WHAT IS EXPECTED -
If an entry contains a picture, leave the picture out and reproduce everything else in the records below exactly.

DATA IN THIS EXERCISE Start Marker

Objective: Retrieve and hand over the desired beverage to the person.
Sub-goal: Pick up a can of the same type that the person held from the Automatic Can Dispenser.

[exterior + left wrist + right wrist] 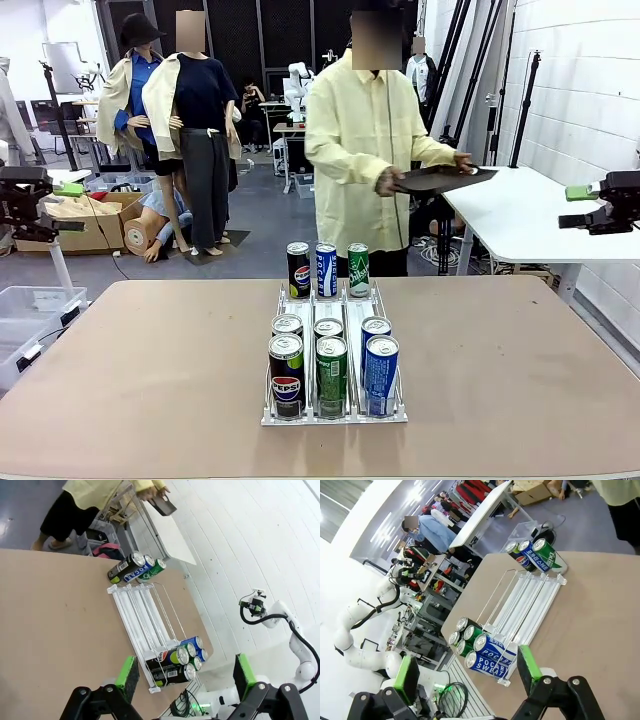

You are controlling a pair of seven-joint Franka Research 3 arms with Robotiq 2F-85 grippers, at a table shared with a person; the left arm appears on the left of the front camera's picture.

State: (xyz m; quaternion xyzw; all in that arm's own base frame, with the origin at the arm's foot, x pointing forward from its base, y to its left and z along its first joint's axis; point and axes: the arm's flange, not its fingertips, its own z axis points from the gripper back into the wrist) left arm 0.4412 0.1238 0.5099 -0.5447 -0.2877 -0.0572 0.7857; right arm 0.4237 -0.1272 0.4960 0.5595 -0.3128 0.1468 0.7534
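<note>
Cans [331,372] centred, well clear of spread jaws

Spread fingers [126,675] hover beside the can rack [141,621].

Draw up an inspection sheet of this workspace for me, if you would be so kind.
surface: brown table, carrying one rack at its middle.
job's things: white three-lane rack; three far cans upright at its far end; six near cans in two rows at its near end; person beyond the far edge, holding a dark tray.
clutter: nothing seen.
grippers: left gripper and right gripper both open, holding nothing, raised off to either side of the table.
cables: coiled cable below the table's near edge.
surroundings: white side table, cardboard box, clear bin on the floor.
</note>
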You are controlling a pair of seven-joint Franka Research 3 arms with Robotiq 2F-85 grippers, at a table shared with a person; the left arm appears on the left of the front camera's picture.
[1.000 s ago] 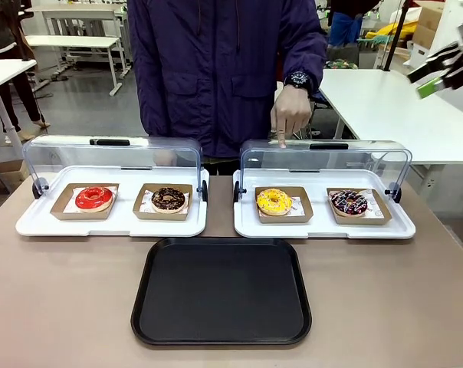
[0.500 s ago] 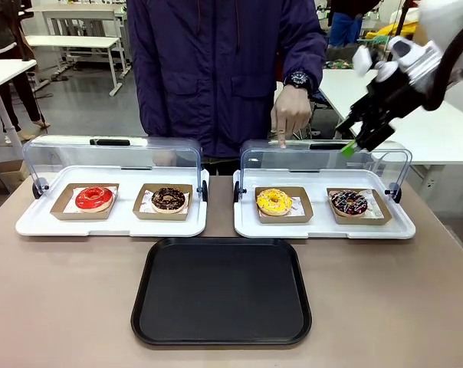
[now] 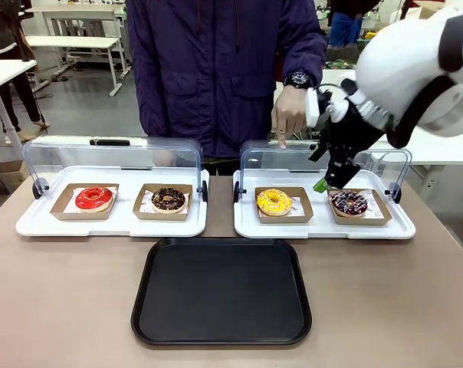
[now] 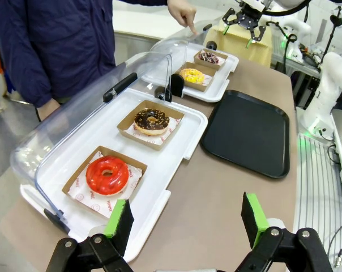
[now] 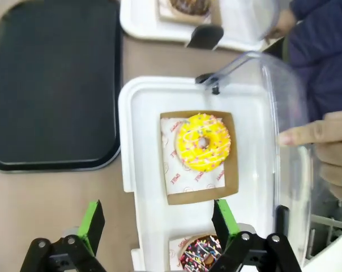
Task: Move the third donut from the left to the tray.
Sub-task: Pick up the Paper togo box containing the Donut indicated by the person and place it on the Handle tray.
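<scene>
The yellow-iced donut [image 3: 274,201] [image 4: 192,75] sits in its brown cardboard holder on the left half of the right white tray. In the right wrist view the yellow donut [image 5: 203,142] lies just ahead of my open right gripper [image 5: 158,224], slightly to the right. From the front, that right gripper [image 3: 331,182] hangs above the right white tray, between the yellow donut and the sprinkled chocolate one. The black tray [image 3: 221,291] [image 4: 247,133] [image 5: 52,79] lies bare at the table's front middle. My left gripper [image 4: 186,218] is open above the table's left end.
Two white trays [image 3: 32,222] [image 3: 400,228] have their clear lids raised. They hold a red donut [image 3: 93,198], a chocolate donut [image 3: 168,198] and a sprinkled chocolate donut [image 3: 349,202]. A person's hand [image 3: 289,115] points a finger down at the right lid's edge.
My right arm has swung in from the upper right, down and leftward, to hang over the right white tray. The donuts and the pointing hand have stayed put.
</scene>
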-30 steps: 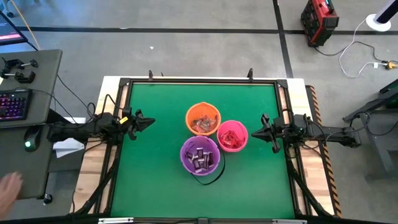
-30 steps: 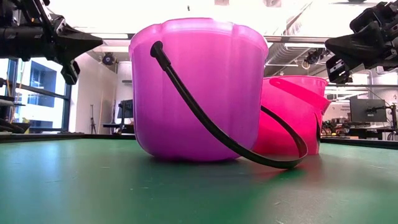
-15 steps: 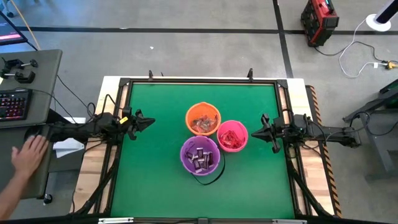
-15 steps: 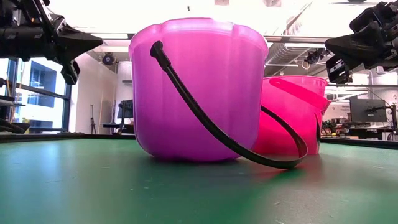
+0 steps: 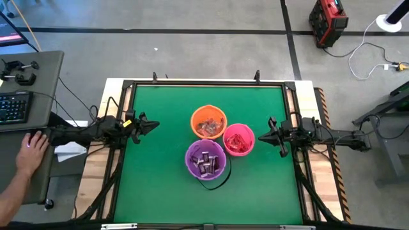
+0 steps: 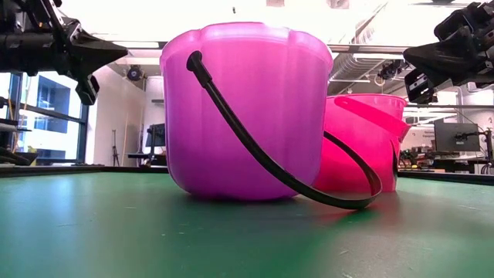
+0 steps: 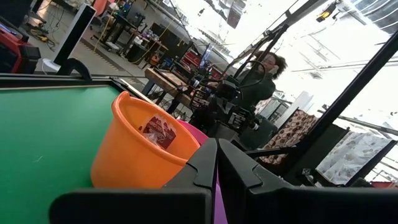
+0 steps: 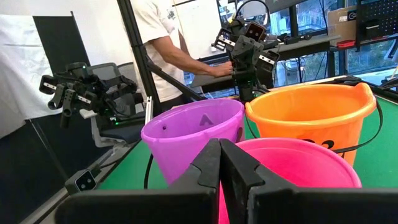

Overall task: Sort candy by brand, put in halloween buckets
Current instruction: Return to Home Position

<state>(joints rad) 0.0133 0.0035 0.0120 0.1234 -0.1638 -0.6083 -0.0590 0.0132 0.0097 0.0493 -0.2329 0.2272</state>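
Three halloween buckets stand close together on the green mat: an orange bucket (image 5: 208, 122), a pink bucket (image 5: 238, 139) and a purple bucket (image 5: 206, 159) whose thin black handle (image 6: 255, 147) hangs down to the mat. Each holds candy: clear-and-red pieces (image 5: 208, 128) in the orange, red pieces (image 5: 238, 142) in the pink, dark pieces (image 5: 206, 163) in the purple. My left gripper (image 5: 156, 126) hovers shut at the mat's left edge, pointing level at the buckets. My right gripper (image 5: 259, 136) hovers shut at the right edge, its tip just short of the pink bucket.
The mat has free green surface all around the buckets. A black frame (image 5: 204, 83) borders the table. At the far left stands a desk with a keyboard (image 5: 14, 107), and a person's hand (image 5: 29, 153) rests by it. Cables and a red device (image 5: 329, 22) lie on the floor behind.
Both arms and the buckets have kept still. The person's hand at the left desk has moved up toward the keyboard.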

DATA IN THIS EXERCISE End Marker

TASK RESPONSE -
Objective: Retrieve and hand over the desired beverage to the person.
Sub-goal: Pick up a can of the same type that the person held from the Automatic Can Dispenser.

[exterior + left wrist + right wrist] 

You are controlling a pair of seven-joint Franka Research 3 arms with Robotiq 2F-85 grippers, at a table shared with a person; the left arm appears on the left of the front camera's picture.

State: (xyz m; quaternion xyzw; all in that arm's own base frame, with the origin at the arm's foot, x pointing forward from its base, y to its left and z along its first joint's axis; point and axes: the arm's flange, not its fingertips, its own z axis points from the gripper back into the wrist) left arm 0.4412 0.1238 0.5099 -0.5447 -0.2877 -0.0572 0.7857; right arm 0.4237 -0.1272 0.4960 0.5595 -0.3128 0.1468 0.7534
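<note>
Cans [331,372] centred, well clear of spread jaws

Spread fingers [126,675] hover beside the can rack [141,621].

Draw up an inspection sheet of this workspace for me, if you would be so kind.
surface: brown table, carrying one rack at its middle.
job's things: white three-lane rack; three far cans upright at its far end; six near cans in two rows at its near end; person beyond the far edge, holding a dark tray.
clutter: nothing seen.
grippers: left gripper and right gripper both open, holding nothing, raised off to either side of the table.
cables: coiled cable below the table's near edge.
surroundings: white side table, cardboard box, clear bin on the floor.
</note>
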You are controlling a pair of seven-joint Franka Research 3 arms with Robotiq 2F-85 grippers, at a table shared with a person; the left arm appears on the left of the front camera's picture.
[1.000 s ago] 
[0.500 s ago] 
[now] 
[now] 
[now] 
Task: Move the third donut from the left to the tray.
Sub-task: Pick up the Paper togo box containing the Donut indicated by the person and place it on the Handle tray.
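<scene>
The yellow-iced donut [image 3: 274,201] [image 4: 192,75] sits in its brown cardboard holder on the left half of the right white tray. In the right wrist view the yellow donut [image 5: 203,142] lies just ahead of my open right gripper [image 5: 158,224], slightly to the right. From the front, that right gripper [image 3: 331,182] hangs above the right white tray, between the yellow donut and the sprinkled chocolate one. The black tray [image 3: 221,291] [image 4: 247,133] [image 5: 52,79] lies bare at the table's front middle. My left gripper [image 4: 186,218] is open above the table's left end.
Two white trays [image 3: 32,222] [image 3: 400,228] have their clear lids raised. They hold a red donut [image 3: 93,198], a chocolate donut [image 3: 168,198] and a sprinkled chocolate donut [image 3: 349,202]. A person's hand [image 3: 289,115] points a finger down at the right lid's edge.
My right arm has swung in from the upper right, down and leftward, to hang over the right white tray. The donuts and the pointing hand have stayed put.
</scene>
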-30 steps: 
-30 steps: 
-15 steps: 
-15 steps: 
+0 steps: 
+0 steps: 
+0 steps: 
+0 steps: 

Overall task: Sort candy by brand, put in halloween buckets
Current instruction: Return to Home Position

<state>(joints rad) 0.0133 0.0035 0.0120 0.1234 -0.1638 -0.6083 -0.0590 0.0132 0.0097 0.0493 -0.2329 0.2272</state>
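Three halloween buckets stand close together on the green mat: an orange bucket (image 5: 208, 122), a pink bucket (image 5: 238, 139) and a purple bucket (image 5: 206, 159) whose thin black handle (image 6: 255, 147) hangs down to the mat. Each holds candy: clear-and-red pieces (image 5: 208, 128) in the orange, red pieces (image 5: 238, 142) in the pink, dark pieces (image 5: 206, 163) in the purple. My left gripper (image 5: 156, 126) hovers shut at the mat's left edge, pointing level at the buckets. My right gripper (image 5: 259, 136) hovers shut at the right edge, its tip just short of the pink bucket.
The mat has free green surface all around the buckets. A black frame (image 5: 204, 83) borders the table. At the far left stands a desk with a keyboard (image 5: 14, 107), and a person's hand (image 5: 29, 153) rests by it. Cables and a red device (image 5: 329, 22) lie on the floor behind.
Both arms and the buckets have kept still. The person's hand at the left desk has moved up toward the keyboard.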

The complete output has now been given.